Please reproduce the listing word for word. Pictures stay out.

◇ ◇ ◇

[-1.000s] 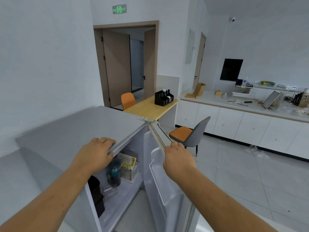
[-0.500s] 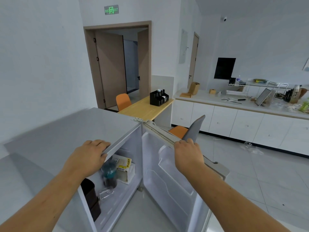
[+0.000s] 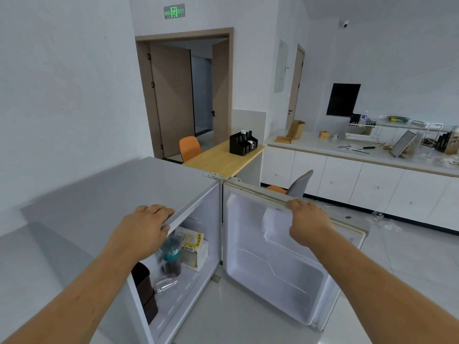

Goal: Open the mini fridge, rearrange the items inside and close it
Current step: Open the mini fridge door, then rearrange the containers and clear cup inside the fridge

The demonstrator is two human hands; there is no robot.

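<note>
The grey mini fridge stands in front of me with its door swung wide to the right. My left hand rests over the front edge of the fridge top. My right hand grips the top edge of the door. Inside the fridge I see a white and yellow packet, a dark bottle with a teal band, a clear bottle lying on its side and a dark brown container at the left. The door's inner shelves hold nothing.
A wooden table with a black organiser stands behind the fridge, with an orange chair beside it. A grey chair sits just behind the door. White cabinets with a cluttered counter run along the right.
The fridge door has swung from nearly edge-on to wide open on the right, with my right hand moving along on its top edge. My left hand stayed on the fridge top.
</note>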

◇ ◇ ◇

**Solution to this problem:**
[-1.000s] 
[-0.500s] 
[+0.000s] 

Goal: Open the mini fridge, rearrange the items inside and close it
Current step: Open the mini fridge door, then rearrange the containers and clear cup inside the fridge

The demonstrator is two human hands; there is no robot.

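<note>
The grey mini fridge stands in front of me with its door swung wide to the right. My left hand rests over the front edge of the fridge top. My right hand grips the top edge of the door. Inside the fridge I see a white and yellow packet, a dark bottle with a teal band, a clear bottle lying on its side and a dark brown container at the left. The door's inner shelves hold nothing.
A wooden table with a black organiser stands behind the fridge, with an orange chair beside it. A grey chair sits just behind the door. White cabinets with a cluttered counter run along the right.
The fridge door has swung from nearly edge-on to wide open on the right, with my right hand moving along on its top edge. My left hand stayed on the fridge top.
</note>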

The exercise has now been completed.